最近の話題 2020年5月2日
1.新型コロナはマシンラーニングも狂わせる
2020年4月30日のAndrew Ng先生のThe Batchが,新型コロナはマシンラーニングのシステムも狂わせると警告して居られます。
正確には,コロナウイルスが直接,コンピュータの動作に影響を与えるわけではないのですが,例えば,クレディットカードの盗用を監視するシステムは,カードの使用パターンを学習し,通常とは異なるパターン(異なる店での購入や購入金額が高いなど)でカードが使用されていると盗用を疑って警告を出します。
しかし,コロナ感染の広がりから,人々の購買パターンがかなり変わってきています。また,投資の判断をAIにやらせるロボット投資信託などもありますが,企業の業績や投資判断はコロナ以前に学習したとはかなり,異なっています。どのように動けば,お客を拾えるかをタクシードライバに教えるAIもありましたが,これも4か月前のデータで学習したものは使い物になりません。その後のデータも過渡的なもので,学習に使えるとは思えません。
COVID-19ウイルスと結合しやすい薬品候補を見つけるというようなAIは影響を受けないと思いますが,人間の行動パターンに依存するAIは程度の差こそあれ,全滅ではないでしょうか?
2. NVIDIAのMellanoxの買収が完了
2020年4月27日のNextPlatformが,NVIDIAのMellanox買収の完了を報じています。両社は昨年3月に,$6.9Bでの買収に合意していたのですが,中国の当局の承認が得られず,正式な買収完了には至っていなかったのですが,このほど,中国当局のOKが得られて買収を完了したというわけです。
NVIDIAとMellanoxは,MellanoxのInfiniBandをまたいでGPU間でRDMAを可能にするGPU Directを開発するなど,仲は良かったのですが,この合併でより密接になり,より効率的なスマートNICなどが出てくることが期待されます。
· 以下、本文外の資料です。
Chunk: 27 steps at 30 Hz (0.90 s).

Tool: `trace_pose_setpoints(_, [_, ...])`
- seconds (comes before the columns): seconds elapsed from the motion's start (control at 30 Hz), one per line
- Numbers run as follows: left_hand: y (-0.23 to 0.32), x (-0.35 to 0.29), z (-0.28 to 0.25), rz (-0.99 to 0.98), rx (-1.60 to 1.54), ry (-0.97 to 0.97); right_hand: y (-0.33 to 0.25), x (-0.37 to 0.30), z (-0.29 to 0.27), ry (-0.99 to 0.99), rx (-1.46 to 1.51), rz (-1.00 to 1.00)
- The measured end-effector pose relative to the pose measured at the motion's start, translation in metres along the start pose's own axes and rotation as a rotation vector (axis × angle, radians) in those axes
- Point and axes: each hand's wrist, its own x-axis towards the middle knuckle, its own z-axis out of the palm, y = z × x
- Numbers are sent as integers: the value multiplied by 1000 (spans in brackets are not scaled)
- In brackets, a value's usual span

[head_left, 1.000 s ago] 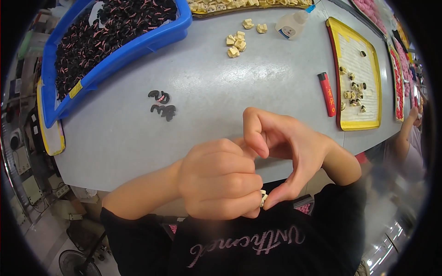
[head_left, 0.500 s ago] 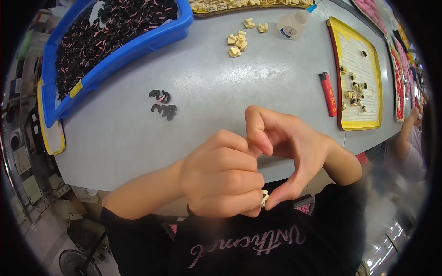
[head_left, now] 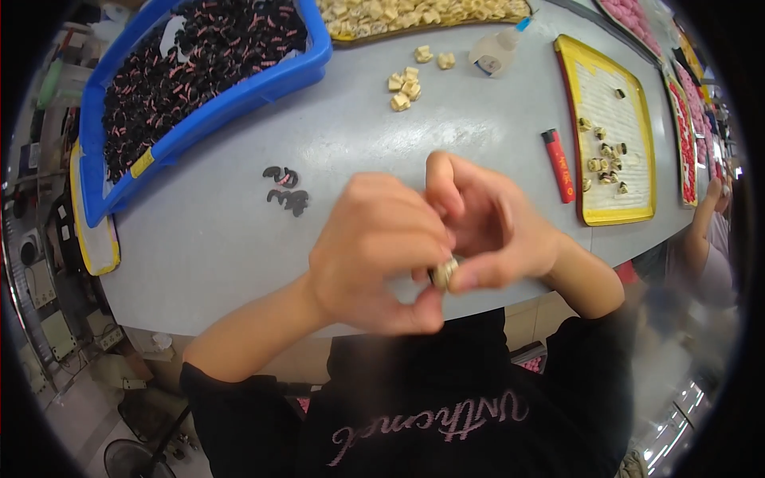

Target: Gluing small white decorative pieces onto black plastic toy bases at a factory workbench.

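A small cream-coloured moulded piece point(head_left: 444, 273) with a dark part at its left side is held between both hands, above the table's near edge. My left hand point(head_left: 374, 247) is closed, its fingers curled and touching the piece from the left. My right hand point(head_left: 498, 227) pinches it from the right with the thumb, the other fingers bent over; part of the piece is hidden by fingertips. Several loose black curved pieces point(head_left: 288, 201), one with pink on it, lie on the table to the left of my hands.
A blue bin point(head_left: 227, 119) heaped with black-and-pink pieces stands far left. Cream pieces point(head_left: 401, 102) lie behind my hands, before a tray of more point(head_left: 351, 36). A clear bottle point(head_left: 494, 54), a red lighter-shaped object point(head_left: 559, 167) and a yellow-rimmed tray point(head_left: 586, 220) sit right. Another person's arm point(head_left: 701, 219) shows far right.
Both hands have risen away from my body with the cream piece. The left fingers have opened out from a tight fist, and a dark part now shows beside the piece.
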Motion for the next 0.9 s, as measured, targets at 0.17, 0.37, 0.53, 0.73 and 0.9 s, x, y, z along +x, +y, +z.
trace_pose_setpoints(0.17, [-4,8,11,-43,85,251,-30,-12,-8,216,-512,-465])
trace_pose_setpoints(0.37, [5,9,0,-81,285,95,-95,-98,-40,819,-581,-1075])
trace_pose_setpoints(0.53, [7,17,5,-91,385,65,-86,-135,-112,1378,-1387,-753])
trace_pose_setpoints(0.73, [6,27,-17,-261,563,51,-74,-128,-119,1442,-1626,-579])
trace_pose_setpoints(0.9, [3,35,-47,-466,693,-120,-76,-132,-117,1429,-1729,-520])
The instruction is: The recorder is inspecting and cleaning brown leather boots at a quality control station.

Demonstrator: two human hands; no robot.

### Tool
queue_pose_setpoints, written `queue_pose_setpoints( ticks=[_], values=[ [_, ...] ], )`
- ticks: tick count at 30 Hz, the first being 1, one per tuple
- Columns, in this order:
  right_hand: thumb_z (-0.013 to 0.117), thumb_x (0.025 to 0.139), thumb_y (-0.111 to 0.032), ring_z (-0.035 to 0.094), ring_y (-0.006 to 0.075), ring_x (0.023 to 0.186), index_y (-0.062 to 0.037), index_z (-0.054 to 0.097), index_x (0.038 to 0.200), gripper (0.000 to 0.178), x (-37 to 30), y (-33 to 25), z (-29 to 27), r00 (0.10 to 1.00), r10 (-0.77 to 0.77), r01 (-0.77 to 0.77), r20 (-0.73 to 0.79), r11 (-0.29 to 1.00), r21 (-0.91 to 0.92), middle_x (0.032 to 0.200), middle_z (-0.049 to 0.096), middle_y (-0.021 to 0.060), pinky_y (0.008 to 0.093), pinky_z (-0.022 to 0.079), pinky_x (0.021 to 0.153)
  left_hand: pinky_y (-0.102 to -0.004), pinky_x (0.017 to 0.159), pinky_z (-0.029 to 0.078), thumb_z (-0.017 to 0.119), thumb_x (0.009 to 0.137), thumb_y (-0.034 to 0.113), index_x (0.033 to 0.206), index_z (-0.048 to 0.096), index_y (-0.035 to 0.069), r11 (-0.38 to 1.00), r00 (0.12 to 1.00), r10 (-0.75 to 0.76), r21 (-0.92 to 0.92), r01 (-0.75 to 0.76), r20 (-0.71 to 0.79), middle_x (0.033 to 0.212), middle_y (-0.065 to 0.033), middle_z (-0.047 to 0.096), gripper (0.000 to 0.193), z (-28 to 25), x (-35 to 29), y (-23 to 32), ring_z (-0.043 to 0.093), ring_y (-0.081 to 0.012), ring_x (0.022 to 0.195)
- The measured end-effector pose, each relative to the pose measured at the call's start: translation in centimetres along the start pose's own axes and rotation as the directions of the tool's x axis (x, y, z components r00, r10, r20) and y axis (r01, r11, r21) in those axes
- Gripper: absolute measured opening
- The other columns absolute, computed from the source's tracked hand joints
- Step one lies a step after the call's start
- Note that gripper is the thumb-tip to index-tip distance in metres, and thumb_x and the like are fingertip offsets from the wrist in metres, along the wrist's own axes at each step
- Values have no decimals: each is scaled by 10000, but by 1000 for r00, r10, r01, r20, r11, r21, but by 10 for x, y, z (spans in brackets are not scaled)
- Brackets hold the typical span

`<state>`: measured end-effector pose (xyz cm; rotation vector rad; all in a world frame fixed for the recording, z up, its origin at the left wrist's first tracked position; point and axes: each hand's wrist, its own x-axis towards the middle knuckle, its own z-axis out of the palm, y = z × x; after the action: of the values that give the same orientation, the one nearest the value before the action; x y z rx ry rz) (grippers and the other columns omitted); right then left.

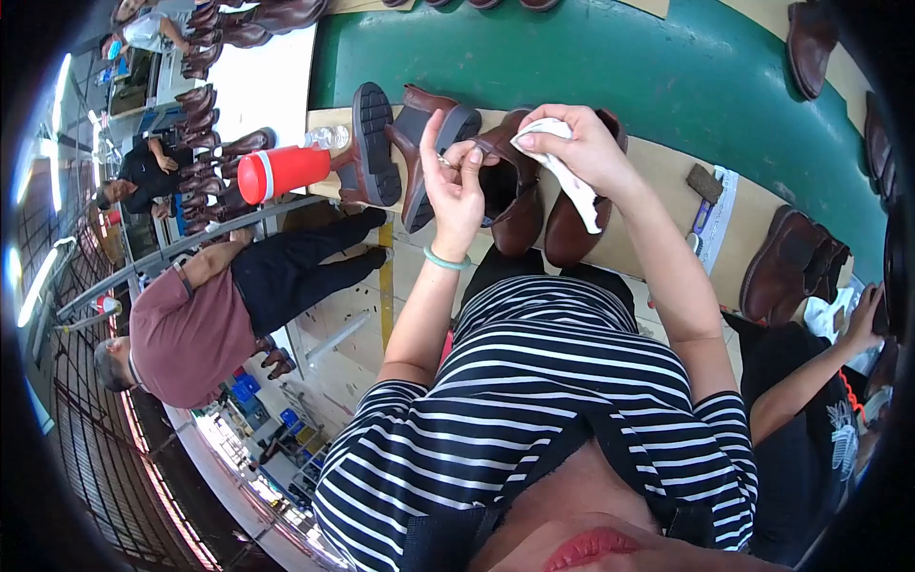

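My left hand (452, 191), a pale green bangle at its wrist, pinches the upper edge of a brown leather boot (519, 221) between thumb and fingers, with one finger raised. The boot's dark opening faces me. My right hand (589, 153) is closed on a crumpled white cloth (572, 183), held against or just above the same boot's upper; actual contact cannot be made out. Part of the cloth hangs over a second brown boot (570, 238) to the right. Left of my left hand, other brown boots lie with dark soles (374, 143) showing.
A red jug (303, 170) and a clear plastic bottle (329, 137) stand at the left. Right of my hands lie a dark block (705, 183) and a purple-handled tool (702, 215). More boots (789, 262) sit farther right, near another person's arm (810, 386). Beyond is a green surface (553, 57).
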<state>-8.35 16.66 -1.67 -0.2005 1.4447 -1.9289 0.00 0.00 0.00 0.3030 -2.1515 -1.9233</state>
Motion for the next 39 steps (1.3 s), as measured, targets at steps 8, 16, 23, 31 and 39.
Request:
queue_pose_setpoints(
  ticks=[8,16,23,31,39],
  values=[
    [664,787,-70,647,162,711,27,633,864,128,21,6,50,969,-218,184,-117,951,-248,782,640,112,293,505,650,-238,773,493,460,916,-71,1413,208,40,999,999,39,-34,-39,7,869,-78,604,568,-1,-8,4,591,-112,799],
    [668,809,-158,553,89,660,-36,632,896,154,-18,-51,4,981,-115,58,-158,944,-325,728,586,25,217,437,608,-341,760,549,447,988,215,1422,191,40,959,989,-1,-280,43,147,921,-197,660,532,-15,24,5,676,-262,823],
    [612,838,-121,618,187,852,10,575,990,204,-124,-14,-66,902,-152,184,-403,982,40,1095,583,193,259,515,686,-286,701,526,443,993,206,891,557,3,983,985,-150,-88,158,88,794,-100,641,254,-100,20,-32,635,-165,719],
    [529,694,85,645,249,805,38,544,1087,396,-221,190,-4,831,320,7,-455,812,584,1131,591,255,312,547,603,-325,684,513,488,968,328,886,548,-1,736,654,-675,375,563,342,793,-104,628,344,-131,-91,-146,638,-199,759],
    [521,696,82,583,212,743,-6,484,1171,484,-189,228,72,832,284,160,-476,700,697,1162,545,271,268,491,556,-406,885,489,683,858,266,1282,191,33,425,425,-590,-184,886,686,1126,-227,521,690,-118,-106,-149,602,-284,989]
  ],
)
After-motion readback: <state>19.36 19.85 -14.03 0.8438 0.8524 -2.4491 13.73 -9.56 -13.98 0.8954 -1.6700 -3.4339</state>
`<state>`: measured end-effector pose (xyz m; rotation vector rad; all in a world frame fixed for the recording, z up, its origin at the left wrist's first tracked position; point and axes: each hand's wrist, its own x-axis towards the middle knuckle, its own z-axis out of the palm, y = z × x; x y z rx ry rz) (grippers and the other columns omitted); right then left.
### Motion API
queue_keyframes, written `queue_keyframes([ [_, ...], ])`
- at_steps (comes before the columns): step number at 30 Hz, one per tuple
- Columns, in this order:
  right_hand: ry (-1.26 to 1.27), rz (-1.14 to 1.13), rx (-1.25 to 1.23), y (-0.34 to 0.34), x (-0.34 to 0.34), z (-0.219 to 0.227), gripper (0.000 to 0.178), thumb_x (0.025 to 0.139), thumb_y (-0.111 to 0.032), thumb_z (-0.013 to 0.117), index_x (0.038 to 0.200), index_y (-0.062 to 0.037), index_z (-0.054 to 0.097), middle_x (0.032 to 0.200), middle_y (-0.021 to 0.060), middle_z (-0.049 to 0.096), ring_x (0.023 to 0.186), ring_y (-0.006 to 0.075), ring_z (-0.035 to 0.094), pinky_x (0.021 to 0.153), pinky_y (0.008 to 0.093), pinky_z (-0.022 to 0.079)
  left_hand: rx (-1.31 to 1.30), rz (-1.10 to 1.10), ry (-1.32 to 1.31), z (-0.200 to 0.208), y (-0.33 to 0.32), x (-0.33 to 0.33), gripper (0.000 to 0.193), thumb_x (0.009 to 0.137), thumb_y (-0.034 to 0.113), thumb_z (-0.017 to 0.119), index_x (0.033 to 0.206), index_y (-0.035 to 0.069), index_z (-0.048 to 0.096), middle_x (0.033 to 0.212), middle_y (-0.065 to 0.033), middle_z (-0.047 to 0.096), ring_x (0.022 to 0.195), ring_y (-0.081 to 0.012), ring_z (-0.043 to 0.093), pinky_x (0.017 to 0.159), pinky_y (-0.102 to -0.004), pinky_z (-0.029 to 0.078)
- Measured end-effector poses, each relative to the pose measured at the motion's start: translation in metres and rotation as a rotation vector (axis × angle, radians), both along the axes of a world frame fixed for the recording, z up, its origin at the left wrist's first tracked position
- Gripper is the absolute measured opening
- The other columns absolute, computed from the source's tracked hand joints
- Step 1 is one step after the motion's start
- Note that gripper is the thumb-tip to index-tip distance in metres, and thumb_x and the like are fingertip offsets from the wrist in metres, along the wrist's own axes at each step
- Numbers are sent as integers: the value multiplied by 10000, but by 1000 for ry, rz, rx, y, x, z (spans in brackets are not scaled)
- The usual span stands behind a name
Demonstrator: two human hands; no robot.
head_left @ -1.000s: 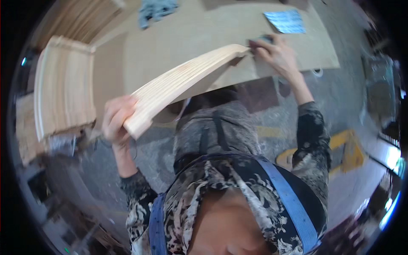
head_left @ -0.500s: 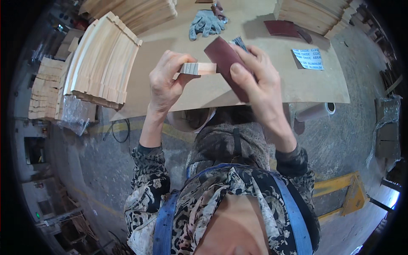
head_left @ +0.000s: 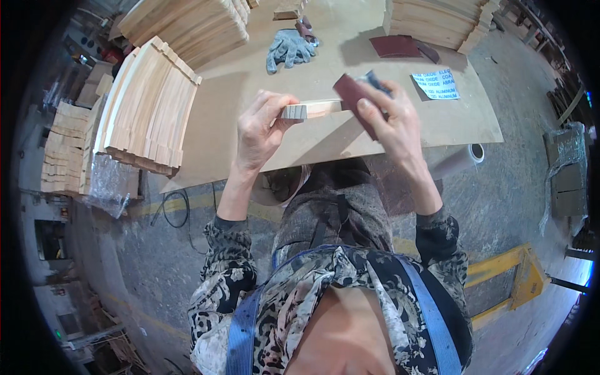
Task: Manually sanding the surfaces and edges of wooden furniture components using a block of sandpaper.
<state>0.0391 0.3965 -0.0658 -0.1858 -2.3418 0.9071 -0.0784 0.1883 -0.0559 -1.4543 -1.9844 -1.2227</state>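
My left hand (head_left: 261, 130) is closed on the left end of a narrow wooden strip (head_left: 320, 109), held level above the table with its grooved end toward me. Pinched in my right hand (head_left: 397, 122) is a folded piece of dark red sandpaper (head_left: 351, 99), thumb on the near face and fingers behind. The sandpaper hangs tilted across the strip's right end and hides it; whether the two touch I cannot tell. A bluish-grey bit shows behind my right fingers, too blurred to name.
Stacked wooden pieces (head_left: 150, 103) line the table's left, with more stacks (head_left: 431, 24) at the back. Grey gloves (head_left: 290, 49), red sandpaper sheets (head_left: 394, 46) and a printed sheet (head_left: 437, 85) lie on the brown tabletop (head_left: 219, 140). A wrapped roll (head_left: 459, 159) stands beyond the near edge.
My right hand has shifted right along the strip with the sandpaper, baring more wood. My left hand has moved slightly right, still gripping the strip. The whole view has shifted a little.
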Motion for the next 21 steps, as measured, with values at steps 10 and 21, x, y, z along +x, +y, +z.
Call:
queue_keyframes([
  [10,305,-142,-72,-19,-29,-29,392,798,-262,648,1181,-181,622,1169,223,512,1034,345,532,871,405,452,208,214,-282,12,24,12,209,772,59,684,950,-25,612,728,-109,556,604,-191,521,563,-288,425],
  [21,21,-77,-21,-28,-44,-51,364,832,-338,596,1158,-181,629,1160,215,533,1041,333,552,867,390,467,202,353,-447,-19,-20,19,146,816,59,656,895,-41,585,747,-93,572,666,-136,544,597,-265,447],
])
3. Wave ComputingがChapter 11を申請
2020年4月30日のEE Timesが,先週の話題であぶないと書いたWave Computingが,San Joseの米国破産裁判所にChapter 11の申請を行ったと報じています。
申請が受理されると,裁判所の管理下でリストラを行ったりして,企業の再生をはかることになります。
2020年4月29日のEE Timesが,集めた投資が$5M以下のスタートアップに対して,armも大部分のIPの初期ライセンス費用を無料とするFlexible Access for Startupsというプログラムを開始すると報じています。
armは昨年6月に,年間1件のテープアウトの場合,$75,000のライセンス料というFlwxible Accessを始めたのですが,これを格納して,$5M以下の資金しかないスタートアップであれば,$75,000のライセンス料も無料にするというプログラムを始めた訳です。
SiFiveがRISC-Vで利益を上げるまで,IPのライセンス料無料などという条件で資金が豊富でないスタートアップを集めており,それに対抗するものといえます。
armは他社に比べて保有するIPの数が多く,かつ,多く使われてバグだしなども進んで高品質のIPが初期ライセンス料無料で使えるのは魅力的です。
5. AMDの2020年1Qの売り上げは前年同期比40%アップ
2020年4月29日のHPC Wireが,2020年1QのAMDの売り上げは,$1.79Bとなり,これは前年同期比で40%アップという驚異的な成績とのことです。コンピューティングとグラフィックス分野が73%伸びており,組み込みやセミカスタムの分野の21%ダウンを補っても大きな売り上げ増となっています。
MicrosoftのAzure,Google,IBMなどのクラウドが第二世代Epycを使うセンターを発表しているようにAMDのに,Epycの売り上げは伸びています。また,1Qの売り上げにどれだけ貢献しているのか分かりませんが,米国の3つのExascaleスパコンの内のFrontierとEl Capitanの2システムが,Epyc CPUとRadion GPUを使うということで意気が上がっています。
しかし,2Qの売り上げ見通しは$1.85Bとわずかに1Qより減るという見通しで,AMDの株価は時間外には4%安くなりました。これは先日のIntelの発表と同じです。